「通算加入者等期間」「通算拠出期間」とイデコ・企業型DCの「加入者期間」の違い

確定拠出年金における「通算加入者等期間」と移換時の通算

確定拠出年金における「通算加入者等期間」とは個人型DC(iDeCo)又は企業型DCの加入者期間(後半で記載)又は運用指図者であった期間です。退職金や確定給付企業年金等の資産を移換した場合は、移換額に係る勤続(加入)期間も通算されます(重複算入不可)。ただし「その者が六十歳に達した日の前日が属する月以前の期間に限る」(確定拠出年金法33条2項)(※)ため、60歳以降の期間は算入されません。

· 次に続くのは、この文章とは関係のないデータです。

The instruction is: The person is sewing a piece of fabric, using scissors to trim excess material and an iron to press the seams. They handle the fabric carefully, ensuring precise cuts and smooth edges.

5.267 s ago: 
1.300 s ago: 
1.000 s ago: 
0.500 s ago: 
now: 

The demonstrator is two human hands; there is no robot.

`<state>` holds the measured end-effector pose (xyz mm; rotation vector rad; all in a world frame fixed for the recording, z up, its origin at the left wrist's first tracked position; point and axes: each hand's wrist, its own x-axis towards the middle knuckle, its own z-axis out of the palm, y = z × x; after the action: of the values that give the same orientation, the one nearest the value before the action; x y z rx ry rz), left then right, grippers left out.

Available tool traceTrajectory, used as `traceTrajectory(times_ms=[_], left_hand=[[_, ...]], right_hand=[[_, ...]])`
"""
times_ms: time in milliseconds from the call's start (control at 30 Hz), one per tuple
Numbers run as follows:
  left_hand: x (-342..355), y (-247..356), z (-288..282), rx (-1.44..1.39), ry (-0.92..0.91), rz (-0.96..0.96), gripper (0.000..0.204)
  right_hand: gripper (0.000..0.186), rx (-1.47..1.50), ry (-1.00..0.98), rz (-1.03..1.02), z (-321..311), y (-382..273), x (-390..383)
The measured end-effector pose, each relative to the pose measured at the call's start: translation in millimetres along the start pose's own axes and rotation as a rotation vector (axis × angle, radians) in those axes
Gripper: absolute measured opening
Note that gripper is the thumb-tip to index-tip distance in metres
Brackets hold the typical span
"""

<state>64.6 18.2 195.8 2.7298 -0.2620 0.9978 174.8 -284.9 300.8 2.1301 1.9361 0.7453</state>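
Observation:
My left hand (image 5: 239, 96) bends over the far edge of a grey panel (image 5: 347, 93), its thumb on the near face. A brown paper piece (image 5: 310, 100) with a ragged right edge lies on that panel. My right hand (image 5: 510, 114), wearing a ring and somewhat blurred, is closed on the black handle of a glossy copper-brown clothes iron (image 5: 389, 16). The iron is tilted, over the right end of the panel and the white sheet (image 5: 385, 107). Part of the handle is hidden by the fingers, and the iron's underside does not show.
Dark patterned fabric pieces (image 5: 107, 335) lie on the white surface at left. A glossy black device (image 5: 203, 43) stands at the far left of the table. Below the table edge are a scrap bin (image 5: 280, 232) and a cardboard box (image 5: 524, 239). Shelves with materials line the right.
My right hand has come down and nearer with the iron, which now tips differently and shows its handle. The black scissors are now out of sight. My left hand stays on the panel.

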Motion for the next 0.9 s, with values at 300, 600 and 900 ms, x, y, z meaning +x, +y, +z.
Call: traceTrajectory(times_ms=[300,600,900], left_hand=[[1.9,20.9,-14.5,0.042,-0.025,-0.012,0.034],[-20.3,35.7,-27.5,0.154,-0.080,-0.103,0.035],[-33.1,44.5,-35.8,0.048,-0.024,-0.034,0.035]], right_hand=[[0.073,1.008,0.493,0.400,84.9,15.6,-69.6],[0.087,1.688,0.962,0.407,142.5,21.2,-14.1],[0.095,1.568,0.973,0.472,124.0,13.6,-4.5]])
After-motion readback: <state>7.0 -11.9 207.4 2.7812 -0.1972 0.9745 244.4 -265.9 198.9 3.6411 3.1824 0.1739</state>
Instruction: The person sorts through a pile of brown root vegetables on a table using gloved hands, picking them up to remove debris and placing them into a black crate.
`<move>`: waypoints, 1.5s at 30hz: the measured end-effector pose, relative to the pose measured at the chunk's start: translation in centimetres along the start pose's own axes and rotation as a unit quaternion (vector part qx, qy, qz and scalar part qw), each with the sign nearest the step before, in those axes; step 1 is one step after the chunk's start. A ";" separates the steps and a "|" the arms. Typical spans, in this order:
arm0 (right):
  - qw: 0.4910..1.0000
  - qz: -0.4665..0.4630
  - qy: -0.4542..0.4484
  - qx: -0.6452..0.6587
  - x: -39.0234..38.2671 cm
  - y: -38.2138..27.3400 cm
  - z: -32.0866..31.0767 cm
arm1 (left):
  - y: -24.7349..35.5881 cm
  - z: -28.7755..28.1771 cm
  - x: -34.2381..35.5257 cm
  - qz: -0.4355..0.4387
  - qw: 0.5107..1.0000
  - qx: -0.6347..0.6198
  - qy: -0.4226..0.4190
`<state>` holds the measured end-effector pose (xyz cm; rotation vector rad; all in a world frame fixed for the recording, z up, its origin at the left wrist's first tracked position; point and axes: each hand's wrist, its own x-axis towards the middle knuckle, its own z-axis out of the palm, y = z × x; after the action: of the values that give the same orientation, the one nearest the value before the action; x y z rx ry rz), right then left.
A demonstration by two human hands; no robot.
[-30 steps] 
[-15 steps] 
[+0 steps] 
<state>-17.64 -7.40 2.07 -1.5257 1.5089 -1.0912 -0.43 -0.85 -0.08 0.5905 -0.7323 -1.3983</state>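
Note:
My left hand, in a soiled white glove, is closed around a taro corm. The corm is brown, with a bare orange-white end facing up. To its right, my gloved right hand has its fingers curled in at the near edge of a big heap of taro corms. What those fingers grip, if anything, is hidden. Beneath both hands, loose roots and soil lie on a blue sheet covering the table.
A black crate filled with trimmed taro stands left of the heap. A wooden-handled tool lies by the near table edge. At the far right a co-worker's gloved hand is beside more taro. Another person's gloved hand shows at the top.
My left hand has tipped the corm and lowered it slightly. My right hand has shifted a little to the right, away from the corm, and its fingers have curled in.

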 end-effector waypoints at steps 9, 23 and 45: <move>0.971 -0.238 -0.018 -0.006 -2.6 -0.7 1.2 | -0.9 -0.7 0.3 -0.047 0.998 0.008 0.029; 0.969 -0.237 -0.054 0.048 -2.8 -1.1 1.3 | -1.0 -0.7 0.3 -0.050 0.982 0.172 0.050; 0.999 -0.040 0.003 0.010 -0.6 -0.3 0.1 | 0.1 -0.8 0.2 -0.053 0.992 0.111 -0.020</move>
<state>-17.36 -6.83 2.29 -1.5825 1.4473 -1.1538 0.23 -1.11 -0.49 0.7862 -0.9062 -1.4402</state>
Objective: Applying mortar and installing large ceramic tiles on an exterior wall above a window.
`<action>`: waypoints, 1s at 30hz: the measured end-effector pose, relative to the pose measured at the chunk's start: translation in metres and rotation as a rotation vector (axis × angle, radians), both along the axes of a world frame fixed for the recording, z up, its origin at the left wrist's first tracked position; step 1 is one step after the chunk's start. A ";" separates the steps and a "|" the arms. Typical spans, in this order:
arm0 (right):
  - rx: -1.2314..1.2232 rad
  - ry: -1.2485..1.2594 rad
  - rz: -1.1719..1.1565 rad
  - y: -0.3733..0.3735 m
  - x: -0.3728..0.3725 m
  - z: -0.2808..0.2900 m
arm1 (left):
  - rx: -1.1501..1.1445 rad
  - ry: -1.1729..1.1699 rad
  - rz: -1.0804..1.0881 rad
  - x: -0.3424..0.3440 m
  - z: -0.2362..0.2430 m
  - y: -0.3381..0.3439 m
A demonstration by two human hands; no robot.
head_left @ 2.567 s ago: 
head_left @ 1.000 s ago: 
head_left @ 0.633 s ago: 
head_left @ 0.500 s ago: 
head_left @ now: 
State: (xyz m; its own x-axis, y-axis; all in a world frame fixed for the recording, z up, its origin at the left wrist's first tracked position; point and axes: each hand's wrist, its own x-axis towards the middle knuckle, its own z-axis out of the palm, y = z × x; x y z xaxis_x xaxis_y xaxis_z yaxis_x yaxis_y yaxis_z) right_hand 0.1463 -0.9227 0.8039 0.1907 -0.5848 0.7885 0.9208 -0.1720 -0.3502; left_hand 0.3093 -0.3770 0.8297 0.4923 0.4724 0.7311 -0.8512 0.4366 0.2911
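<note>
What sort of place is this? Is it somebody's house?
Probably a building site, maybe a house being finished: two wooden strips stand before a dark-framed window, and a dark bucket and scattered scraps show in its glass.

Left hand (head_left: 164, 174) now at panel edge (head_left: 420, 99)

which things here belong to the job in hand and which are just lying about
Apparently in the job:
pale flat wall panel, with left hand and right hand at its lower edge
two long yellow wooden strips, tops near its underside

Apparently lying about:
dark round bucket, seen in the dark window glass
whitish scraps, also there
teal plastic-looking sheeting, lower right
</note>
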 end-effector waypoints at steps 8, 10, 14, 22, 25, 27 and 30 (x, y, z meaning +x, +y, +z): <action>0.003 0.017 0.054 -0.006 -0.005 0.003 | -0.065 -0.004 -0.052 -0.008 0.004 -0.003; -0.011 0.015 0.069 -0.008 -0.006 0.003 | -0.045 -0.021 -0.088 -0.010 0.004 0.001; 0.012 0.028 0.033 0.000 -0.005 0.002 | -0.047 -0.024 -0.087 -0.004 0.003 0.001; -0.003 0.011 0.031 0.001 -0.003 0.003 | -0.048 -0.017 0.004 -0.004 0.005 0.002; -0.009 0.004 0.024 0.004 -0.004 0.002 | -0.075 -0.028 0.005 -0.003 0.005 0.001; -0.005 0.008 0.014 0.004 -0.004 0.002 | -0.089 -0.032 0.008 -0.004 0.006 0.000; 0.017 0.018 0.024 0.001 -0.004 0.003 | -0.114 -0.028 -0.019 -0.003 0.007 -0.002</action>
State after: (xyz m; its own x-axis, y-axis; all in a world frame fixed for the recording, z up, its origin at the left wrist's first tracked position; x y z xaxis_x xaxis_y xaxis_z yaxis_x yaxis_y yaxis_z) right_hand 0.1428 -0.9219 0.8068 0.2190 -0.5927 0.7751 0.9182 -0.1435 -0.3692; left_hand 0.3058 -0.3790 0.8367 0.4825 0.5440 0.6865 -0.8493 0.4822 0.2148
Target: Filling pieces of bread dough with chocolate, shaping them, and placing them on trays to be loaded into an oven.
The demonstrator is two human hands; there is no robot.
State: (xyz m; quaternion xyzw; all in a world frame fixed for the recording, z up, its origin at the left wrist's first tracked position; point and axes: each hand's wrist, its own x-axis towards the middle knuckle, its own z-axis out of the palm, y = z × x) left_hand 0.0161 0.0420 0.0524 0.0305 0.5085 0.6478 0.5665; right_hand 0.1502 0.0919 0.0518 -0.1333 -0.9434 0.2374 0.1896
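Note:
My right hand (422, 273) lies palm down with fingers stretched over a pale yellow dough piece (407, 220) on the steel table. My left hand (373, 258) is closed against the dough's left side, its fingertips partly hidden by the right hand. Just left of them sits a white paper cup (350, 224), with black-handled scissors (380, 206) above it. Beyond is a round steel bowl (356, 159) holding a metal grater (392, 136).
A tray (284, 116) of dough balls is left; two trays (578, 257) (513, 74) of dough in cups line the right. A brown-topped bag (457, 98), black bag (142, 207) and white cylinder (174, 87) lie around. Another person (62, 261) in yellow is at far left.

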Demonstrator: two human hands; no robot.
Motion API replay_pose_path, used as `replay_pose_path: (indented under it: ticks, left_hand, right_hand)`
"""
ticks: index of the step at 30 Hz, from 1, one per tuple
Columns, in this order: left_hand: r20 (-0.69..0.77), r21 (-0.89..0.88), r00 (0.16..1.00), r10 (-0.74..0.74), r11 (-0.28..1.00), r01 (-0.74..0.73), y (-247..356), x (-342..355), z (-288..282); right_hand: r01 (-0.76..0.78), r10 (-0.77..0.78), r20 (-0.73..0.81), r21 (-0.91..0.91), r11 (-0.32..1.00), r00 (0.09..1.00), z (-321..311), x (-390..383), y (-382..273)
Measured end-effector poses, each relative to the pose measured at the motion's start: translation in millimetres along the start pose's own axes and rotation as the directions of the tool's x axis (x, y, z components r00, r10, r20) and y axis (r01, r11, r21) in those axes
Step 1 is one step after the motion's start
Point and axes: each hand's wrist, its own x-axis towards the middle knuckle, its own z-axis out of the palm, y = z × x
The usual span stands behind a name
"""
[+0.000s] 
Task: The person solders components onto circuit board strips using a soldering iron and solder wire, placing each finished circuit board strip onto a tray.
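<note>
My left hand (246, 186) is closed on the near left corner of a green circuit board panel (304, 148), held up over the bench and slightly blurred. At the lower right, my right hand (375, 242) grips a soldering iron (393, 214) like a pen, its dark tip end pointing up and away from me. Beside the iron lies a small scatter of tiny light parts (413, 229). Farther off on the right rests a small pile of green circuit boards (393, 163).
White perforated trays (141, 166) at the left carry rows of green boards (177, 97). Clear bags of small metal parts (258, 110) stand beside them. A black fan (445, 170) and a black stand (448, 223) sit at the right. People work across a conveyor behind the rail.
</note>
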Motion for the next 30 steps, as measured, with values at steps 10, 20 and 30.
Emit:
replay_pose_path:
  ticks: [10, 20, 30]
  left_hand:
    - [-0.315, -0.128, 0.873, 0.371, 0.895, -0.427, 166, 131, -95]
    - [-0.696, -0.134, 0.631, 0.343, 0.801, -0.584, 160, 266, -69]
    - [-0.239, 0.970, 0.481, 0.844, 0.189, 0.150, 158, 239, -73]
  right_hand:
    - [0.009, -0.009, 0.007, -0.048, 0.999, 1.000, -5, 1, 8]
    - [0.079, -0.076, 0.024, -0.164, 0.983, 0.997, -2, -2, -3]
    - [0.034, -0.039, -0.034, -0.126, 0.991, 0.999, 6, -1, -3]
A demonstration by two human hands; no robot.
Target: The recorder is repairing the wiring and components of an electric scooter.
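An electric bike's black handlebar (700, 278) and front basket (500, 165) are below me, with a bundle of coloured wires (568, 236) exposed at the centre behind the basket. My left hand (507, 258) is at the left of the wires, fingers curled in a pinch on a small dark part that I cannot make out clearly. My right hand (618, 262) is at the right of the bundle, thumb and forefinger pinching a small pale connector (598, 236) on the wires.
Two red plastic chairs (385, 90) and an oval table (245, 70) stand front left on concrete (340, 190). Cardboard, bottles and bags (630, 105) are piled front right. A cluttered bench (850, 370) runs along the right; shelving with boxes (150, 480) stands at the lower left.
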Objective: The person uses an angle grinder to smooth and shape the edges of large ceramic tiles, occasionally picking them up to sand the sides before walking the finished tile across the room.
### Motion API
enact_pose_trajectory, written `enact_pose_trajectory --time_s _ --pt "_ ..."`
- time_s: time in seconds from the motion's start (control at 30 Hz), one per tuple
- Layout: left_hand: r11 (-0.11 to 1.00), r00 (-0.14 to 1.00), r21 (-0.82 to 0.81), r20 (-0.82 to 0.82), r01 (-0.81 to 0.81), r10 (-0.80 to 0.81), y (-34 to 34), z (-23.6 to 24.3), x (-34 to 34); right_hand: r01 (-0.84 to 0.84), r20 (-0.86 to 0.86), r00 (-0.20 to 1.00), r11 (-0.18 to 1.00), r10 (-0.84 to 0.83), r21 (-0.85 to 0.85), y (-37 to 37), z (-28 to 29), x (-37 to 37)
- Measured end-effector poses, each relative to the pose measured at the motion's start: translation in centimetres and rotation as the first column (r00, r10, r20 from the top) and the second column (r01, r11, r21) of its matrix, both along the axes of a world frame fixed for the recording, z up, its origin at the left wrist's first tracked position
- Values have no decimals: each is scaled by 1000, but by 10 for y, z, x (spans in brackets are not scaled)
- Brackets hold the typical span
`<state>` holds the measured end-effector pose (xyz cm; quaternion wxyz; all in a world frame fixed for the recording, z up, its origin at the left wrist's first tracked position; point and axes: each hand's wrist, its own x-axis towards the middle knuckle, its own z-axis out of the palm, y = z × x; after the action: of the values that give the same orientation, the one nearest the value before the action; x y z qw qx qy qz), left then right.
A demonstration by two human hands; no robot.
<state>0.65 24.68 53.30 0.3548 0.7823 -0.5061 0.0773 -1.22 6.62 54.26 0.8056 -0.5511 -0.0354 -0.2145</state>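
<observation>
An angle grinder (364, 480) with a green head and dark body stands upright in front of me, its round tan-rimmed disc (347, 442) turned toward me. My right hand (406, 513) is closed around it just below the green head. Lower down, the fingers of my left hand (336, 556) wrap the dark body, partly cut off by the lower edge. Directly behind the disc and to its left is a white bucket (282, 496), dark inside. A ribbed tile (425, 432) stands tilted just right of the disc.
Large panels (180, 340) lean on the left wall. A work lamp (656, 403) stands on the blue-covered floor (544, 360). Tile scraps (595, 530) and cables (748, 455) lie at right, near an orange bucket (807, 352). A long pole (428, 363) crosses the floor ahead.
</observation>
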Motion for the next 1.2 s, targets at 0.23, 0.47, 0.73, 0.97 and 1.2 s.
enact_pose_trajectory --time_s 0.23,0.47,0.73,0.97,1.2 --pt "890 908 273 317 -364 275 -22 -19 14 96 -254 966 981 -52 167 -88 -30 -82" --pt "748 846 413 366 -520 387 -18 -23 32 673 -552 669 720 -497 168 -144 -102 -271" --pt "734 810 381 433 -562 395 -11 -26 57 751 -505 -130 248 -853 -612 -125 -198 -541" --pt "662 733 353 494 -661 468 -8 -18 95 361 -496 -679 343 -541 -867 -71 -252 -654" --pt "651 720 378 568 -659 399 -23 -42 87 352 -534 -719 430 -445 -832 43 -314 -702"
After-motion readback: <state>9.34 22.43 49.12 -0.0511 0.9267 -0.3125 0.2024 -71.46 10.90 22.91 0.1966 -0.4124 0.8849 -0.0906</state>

※ 厚生労働省の解釈は、平成28年までは「60歳に達した日の前日が属する月(60歳到達月)については、これを算入しないという年金各法における通例的な取扱い」だったようですが、平成29年1月より「60歳到達月を算入する取扱い」に改められました(厚生労働省サイト第18回社会保障審議会企業年金部会資料8「確定拠出年金に係る勤続年数及び通算加入者等期間の拡大について」参照)。部会資料の「60歳到達月」の定義もわかりにくいのですが、法33条2項を日本語通り解釈する取扱いに収束したものと思われます。

記録のみ有する者の通算加入者等期間の通算

確定拠出年金の資産がなくなると資産の移換はできなくなりますが、資産がなくなった理由によっては申し出により(注)通算加入者等期間を通算できる場合があります。
(注)平成30年5月の法改正で資産移換については自動的に移換されるケースが拡大されましたが、記録のみ有する者の記録の通算は自動化が進みませんでした。

通算できるケース(例)

・企業型DCの資産が全額事業主に返還された場合「事業主掛金の事業主返還」参照)
・確定拠出年金の資産が事務費の控除によりなくなった場合
・確定拠出年金以外の制度への移換により資産がなくなった場合(運用指図者期間部分)

通算できないケース(例)

・給付の受給により確定拠出年金の資産がなくなった場合
・確定拠出年金以外の制度への移換により確定拠出年金の資産がなくなった場合(移換先に引き継がれた加入者期間部分)

記録のみ有する者の通算加入者等期間の通算の申出時期

記録のみ有する者となった後、確定拠出年金の通算加入者等期間の通算を申し出ることができるのは、確定拠出年金の加入者となった時とされています。
ただし、記録の管理期限(記録のみ有する者となってから10年)を過ぎて申し出ても通算できないとされています。
(注)不都合がある場合は、記録があるうちに国民年金基金連合会や(記録関連)運営管理機関に相談しましょう。

確定拠出年金の通算加入者等期間を通算するメリット

老齢給付金の受給時期

通算加入者等期間を通算しなければ60歳に達したときの通算加入者等期間が10年未満になりそうな場合、通算することで老齢給付金を請求できる年齢が早まる可能性があります「確定拠出年金における給付(老齢・障害・死亡・脱退)と税」参照)

その他

一般に、老齢給付金(一時金)受給時の退職所得控除額を算出する際は、掛金を拠出した期間(または移換額のそれに準ずる期間)を勤続年数として算出します。記録のみとなった期間のうち掛金を拠出していた期間等の算入可否については明記されていないと思われますが、もし算入されるのであれば通算しておいた方が良いでしょう。

確定拠出年金の「加入者期間」

確定拠出年金の加入者期間は月単位で、「加入日」が属する月は算入し「加入者の資格を喪失した日「企業型DC加入者資格喪失時の選択肢」参照)」が属する月は算入しません。加入者期間(拠出中断月は除く)は老齢給付金(一時金)受給時の退職所得控除額算出にも用います「確定拠出年金の老齢給付金に係る退職所得控除額と退職所得の収入金額の収入すべき時期」参照)。加入者期間は60歳以降も算入できますが、60歳以降の加入者期間は通算加入者等期間(上記)には算入されません。

確定拠出年金の「通算拠出期間」

確定拠出年金の「通算拠出期間」は企業型DCの加入者期間と個人型DC(iDeCo)の加入者期間を合算した期間(※)で、脱退一時金の受給可否の判定に用います「確定拠出年金における脱退一時金の受給要件」参照)

※ 資産移換により加入者期間に準ずるとみなされる期間(移換元制度の加入者期間等)も含みますが、個人型DC(iDeCo)の加入者期間のうち掛金を拠出していない期間は除きます。